关 键 词:语音识别  隐马尔可夫模型  多层感知器  神经网络结构
文章编号:1004-9037(2002)01-0025-04
修稿时间:2000-12-18

A Simplified Neural Network Architecture for a Hybrid Speech Recognition System
Deng Wei. A Simplified Neural Network Architecture for a Hybrid Speech Recognition System[J]. Journal of Data Acquisition & Processing, 2002, 17(1): 25-28
Authors:Deng Wei
Abstract:A simplified neural network architecture is presented. It is applicable to any small vocabulary hybrid speech recognition system that combines hidden Markov model (HMM) with multi-layer perceptron (MLP).

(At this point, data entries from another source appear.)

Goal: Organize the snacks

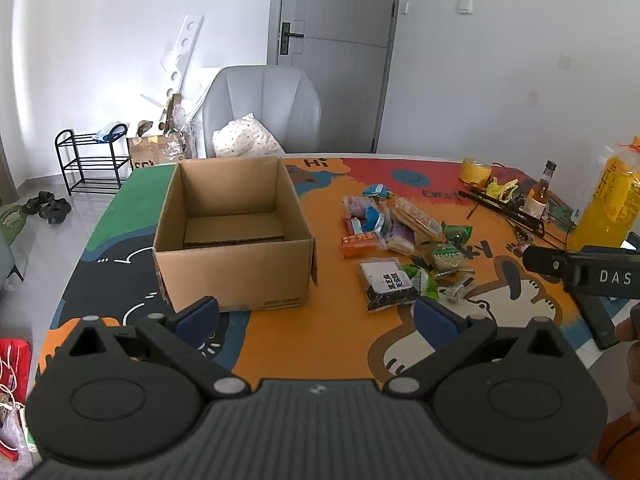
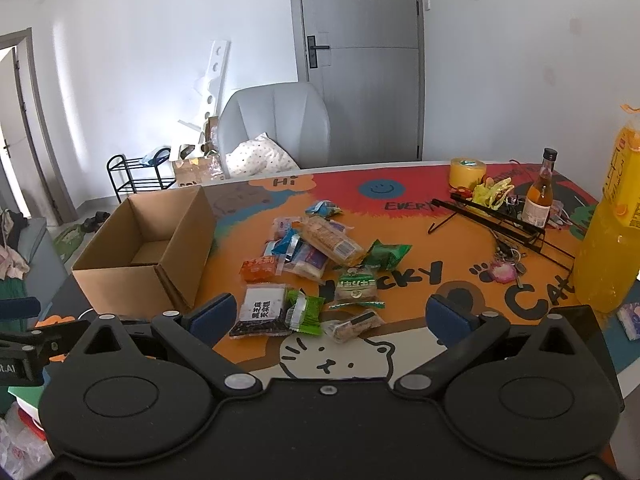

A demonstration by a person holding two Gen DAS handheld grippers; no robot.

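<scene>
Matt cardboard box; glossy plastic snack wrappers.

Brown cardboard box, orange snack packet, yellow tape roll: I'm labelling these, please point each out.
Brown cardboard box [image 1: 240, 276], left wrist view, front wall.
Orange snack packet [image 2: 259, 270], right wrist view, centre.
Yellow tape roll [image 2: 467, 173], right wrist view, side.

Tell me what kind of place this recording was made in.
Most likely a room in a home, not a lab: a table with a cartoon-print cover, a grey armchair holding a pillow, a shoe rack with shoes on the floor beside it, and an interior door.
</scene>
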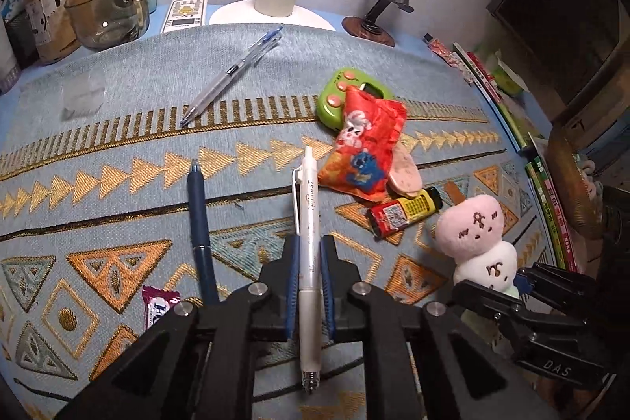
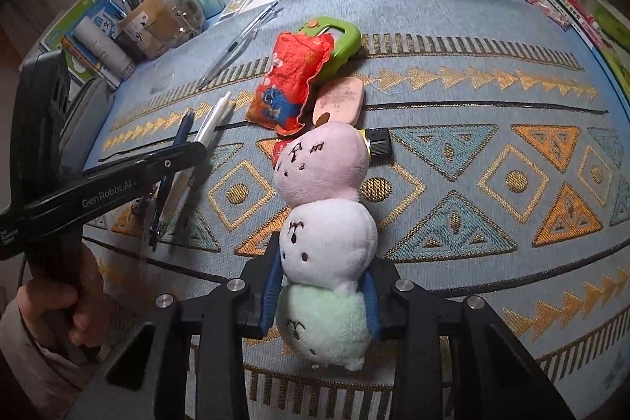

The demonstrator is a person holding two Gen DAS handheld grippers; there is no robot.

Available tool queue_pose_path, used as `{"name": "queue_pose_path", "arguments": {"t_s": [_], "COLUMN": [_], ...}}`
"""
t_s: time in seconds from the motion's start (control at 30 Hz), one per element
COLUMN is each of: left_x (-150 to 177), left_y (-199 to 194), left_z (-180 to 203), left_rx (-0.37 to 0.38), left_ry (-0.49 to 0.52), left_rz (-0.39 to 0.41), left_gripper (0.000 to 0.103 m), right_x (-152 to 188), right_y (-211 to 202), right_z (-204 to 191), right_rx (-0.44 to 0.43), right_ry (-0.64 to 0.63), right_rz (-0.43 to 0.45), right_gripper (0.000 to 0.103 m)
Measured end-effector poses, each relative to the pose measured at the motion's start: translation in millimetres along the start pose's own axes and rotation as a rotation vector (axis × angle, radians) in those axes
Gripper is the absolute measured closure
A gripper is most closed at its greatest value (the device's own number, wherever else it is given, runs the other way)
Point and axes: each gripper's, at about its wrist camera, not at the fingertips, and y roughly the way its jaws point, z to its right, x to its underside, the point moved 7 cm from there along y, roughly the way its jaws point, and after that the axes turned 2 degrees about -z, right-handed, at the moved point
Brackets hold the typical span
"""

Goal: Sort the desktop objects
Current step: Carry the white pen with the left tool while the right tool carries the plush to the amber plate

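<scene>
Two grabs going, nothing sorted yet: left hand-held gripper clamped on white pen, right hand-held gripper squeezing plush toy, both low over bench. Navy pen, clear pen, snack bag etc still scattered.

In the left wrist view the pen lies along the middle of the frame, between the fingers of the left gripper. A second pen lies just to its left – a third one further up. The snack bag lies on the toy, right of centre. The plush stands at lower right; the cup sits at upper left, behind the cloth.
</scene>
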Motion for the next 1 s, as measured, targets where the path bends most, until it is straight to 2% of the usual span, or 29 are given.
{"name": "queue_pose_path", "arguments": {"t_s": [0.2,0.47,1.0], "left_x": [-5,-22,-68], "left_y": [-16,-20,-13], "left_z": [46,114,286], "left_rx": [0.051,0.091,0.221], "left_ry": [0.018,0.076,0.26], "left_rz": [0.02,0.035,0.086], "left_gripper": [0.095,0.095,0.095], "right_x": [2,-10,-19], "right_y": [-25,-77,-181], "right_z": [16,49,166], "right_rx": [-0.012,0.005,0.129], "right_ry": [0.022,0.019,0.076], "right_rz": [0.021,0.116,0.264], "right_gripper": [0.067,0.067,0.067]}}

By using the regular two-dimensional array of HMM states in a hybrid speech recognition system with small vocabulary size, the factorization of observation probabilities is performed. Based on this approach, by using the property of the two-dimensional structure possessed by the HMM, a simplified neural network architecture consisting of multiple simple MLPs, employed to estimate observation probabilities is achieved. The theoretical analysis and the results of the speech recognition experiments show that the simplified neural network architecture is superior to that of Franco, et al .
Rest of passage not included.